Blue Ridge Parkway Foundation’s Kids In Parks program Opens Two New Nature Trail Disc Golf Courses at Local Asheville High Schools
The Blue Ridge Parkway Foundation’s Kids in Parks program is getting kids and families reconnected with nature one “birdie” at a time. On May 19th the program celebrated the grand openings of two new Nature Trail Disc Golf Courses at North Buncombe High School (10am) and Enka High School (3pm).
The Nature Trail Disc Golf Course program that Kids in Parks has piloted in the Buncombe County High School system, is designed to reach the often hard-to-reach teenage population. Jason Urroz, the Director of the Kids in Parks program, says, “Disc golf is essentially a hike with a frisbee. If you ask most teens if they want to go for a two-mile long hike, they’ll probably say ‘No’. However, if you give them a disc and tell them to throw it at a target as part of a ‘game’, and to continue playing that game until they complete the course, they have essentially gone on a two mile hike without realizing it.”
The difference between a Nature Trail Disc Golf Course and a standard disc golf course is the addition of interpretive tee-signs and scorecards that double as field guides. These added amenities introduce players to the unique natural, cultural or historic resources that can be found on the course and each hole. In this way, as people play the course, they have the opportunity to learn about and connect with those resources, giving added value to the physical exercise component of their adventure.

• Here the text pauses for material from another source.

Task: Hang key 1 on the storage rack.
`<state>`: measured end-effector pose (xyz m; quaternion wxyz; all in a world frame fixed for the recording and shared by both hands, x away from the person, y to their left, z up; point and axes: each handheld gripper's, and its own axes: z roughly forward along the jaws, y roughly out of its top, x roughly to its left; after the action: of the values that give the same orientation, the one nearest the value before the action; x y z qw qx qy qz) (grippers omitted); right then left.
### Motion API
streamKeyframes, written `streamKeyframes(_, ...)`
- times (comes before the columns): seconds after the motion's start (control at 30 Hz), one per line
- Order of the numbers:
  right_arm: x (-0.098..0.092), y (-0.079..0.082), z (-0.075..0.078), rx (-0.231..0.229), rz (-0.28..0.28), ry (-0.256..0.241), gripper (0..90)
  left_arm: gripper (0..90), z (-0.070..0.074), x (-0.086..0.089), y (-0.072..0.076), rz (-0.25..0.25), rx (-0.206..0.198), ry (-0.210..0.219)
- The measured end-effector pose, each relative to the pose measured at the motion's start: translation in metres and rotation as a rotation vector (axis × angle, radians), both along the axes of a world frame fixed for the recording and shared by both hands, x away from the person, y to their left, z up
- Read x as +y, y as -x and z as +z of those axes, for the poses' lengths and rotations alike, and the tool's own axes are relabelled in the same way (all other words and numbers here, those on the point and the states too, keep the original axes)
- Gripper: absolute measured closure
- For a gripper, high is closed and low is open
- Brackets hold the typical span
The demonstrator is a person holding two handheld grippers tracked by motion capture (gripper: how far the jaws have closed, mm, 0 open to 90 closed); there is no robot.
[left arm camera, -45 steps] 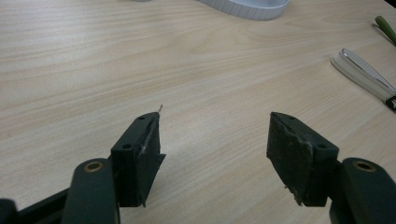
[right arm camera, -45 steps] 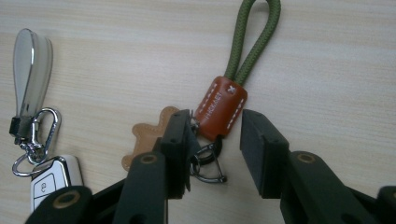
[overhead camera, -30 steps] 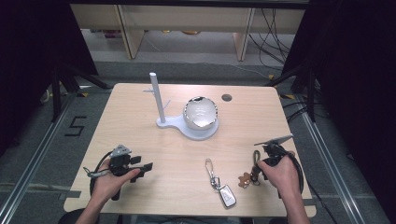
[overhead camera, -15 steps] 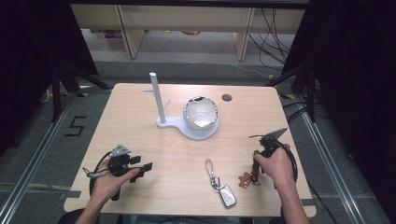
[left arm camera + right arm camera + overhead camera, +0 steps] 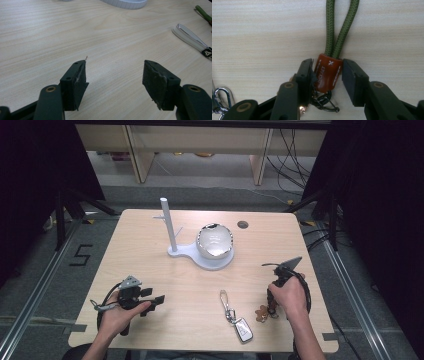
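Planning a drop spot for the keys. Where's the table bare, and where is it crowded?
Bare: the wide strip between the left gripper and the silver car key with its clip, and the far-left corner beside the white stand with upright post. Crowded: near-right, where the right gripper straddles the brown tag on the green cord loop.

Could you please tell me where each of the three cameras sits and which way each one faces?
High view: above the person's side, looking forward and down on the table; both forearms and tools show.
Left gripper view: rides the left tool, looking along open jaws over bare wood.
Right gripper view: rides the right tool, looking down at a brown tag on green cord.
Shared: the car key shows in the high and left gripper views.
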<state>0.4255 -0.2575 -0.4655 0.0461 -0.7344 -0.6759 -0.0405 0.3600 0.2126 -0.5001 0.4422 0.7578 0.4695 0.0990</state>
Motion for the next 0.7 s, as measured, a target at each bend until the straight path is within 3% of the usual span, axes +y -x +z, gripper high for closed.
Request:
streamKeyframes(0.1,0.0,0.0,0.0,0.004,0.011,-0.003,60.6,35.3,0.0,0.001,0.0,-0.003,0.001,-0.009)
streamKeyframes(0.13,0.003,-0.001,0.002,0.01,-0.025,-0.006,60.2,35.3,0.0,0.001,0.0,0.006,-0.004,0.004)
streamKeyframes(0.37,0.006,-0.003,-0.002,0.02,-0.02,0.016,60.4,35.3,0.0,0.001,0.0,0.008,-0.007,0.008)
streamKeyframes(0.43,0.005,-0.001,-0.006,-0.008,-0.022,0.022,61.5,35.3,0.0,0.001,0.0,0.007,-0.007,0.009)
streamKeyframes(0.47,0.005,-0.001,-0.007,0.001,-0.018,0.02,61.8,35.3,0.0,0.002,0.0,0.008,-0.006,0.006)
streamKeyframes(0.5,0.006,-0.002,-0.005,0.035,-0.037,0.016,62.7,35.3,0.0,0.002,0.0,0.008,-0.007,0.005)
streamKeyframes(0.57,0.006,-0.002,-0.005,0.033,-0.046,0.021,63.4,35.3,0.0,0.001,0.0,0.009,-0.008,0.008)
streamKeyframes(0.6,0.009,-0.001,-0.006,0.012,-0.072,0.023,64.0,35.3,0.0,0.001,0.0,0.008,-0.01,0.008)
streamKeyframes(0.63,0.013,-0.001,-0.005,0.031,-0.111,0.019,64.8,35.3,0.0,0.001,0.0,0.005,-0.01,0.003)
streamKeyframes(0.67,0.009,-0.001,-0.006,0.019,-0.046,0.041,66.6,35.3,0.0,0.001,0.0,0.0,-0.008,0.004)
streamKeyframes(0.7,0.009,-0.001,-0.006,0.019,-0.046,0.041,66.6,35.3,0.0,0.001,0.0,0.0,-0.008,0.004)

Urroz, the creator of the Nature Trail Disc Golf Course concept said, “The Nature Trail Disc Golf Courses we have created at Owen, North Buncombe and Enka High Schools are the first disc golf courses in the world to include interpretive tee-signs and scorecards that double as field guides. It is such a natural fit; we are so excited to be the leaders in this endeavor.”
The Nature Trail Disc Golf Course at North Buncombe High School was created through partnerships formed between North Buncombe High School, the Blue Ridge Parkway Foundation and the Western North Carolina Disc Golf Association, with grant funds being provided by the Buncombe County Parks and Greenways Department. Members of the Western North Carolina Disc Golf Association volunteered more than 300 hours in labor to develop the course, and the school’s new disc golf club and woodshop classes have provided other maintenance.
The Enka High School Course was created several years ago by a student as an Eagle Scout project, and was further developed by Enka High School math teacher and disc golf coach Travis Hartley. “Since we already had a disc golf course here at Enka High, and the Kids in Parks program was installing the courses at Owen and North Buncombe High Schools, it seemed like a natural fit for us to partner with Kids in Parks to retro-fit our existing course into a Nature Trail Disc Golf Course”, Hartley said. The North Buncombe High School Nature Trail Disc Golf Course is a short, family-friendly 9-hole course that utilizes a portion of woods near the Buncombe County Park Department’s soccer field. The woods are thick, and accuracy is important. However, the holes are short enough for beginners to have plenty of fun learning the game, while simultaneously learning about the trees and other resources. (note: there is a considerable amount of poison ivy on the course and eradication efforts are currently being planned).
The Enka High School NTDGC utilizes 11 baskets with 18 tee-pads to create an 18-hole course. The course offers a steady mix of open and wooded, long and short, and straight and curvy shots as it meanders around the campus. Beginners and advanced players alike will have fun developing their game, and their love for nature, at the Enka High NTDGC. Disc golf is a relatively inexpensive sport to play as there is no fee to play either of the courses and all that is needed is a golf disc or frisbee. The Buncombe County High School Nature Trail Disc Golf Courses at Owen, North Buncombe and Enka High Schools are open to the public during non-school hours (3:30-sunset weekdays, 8:00-sunset weekends). Get out there, have some fun, and collect some “birdies”.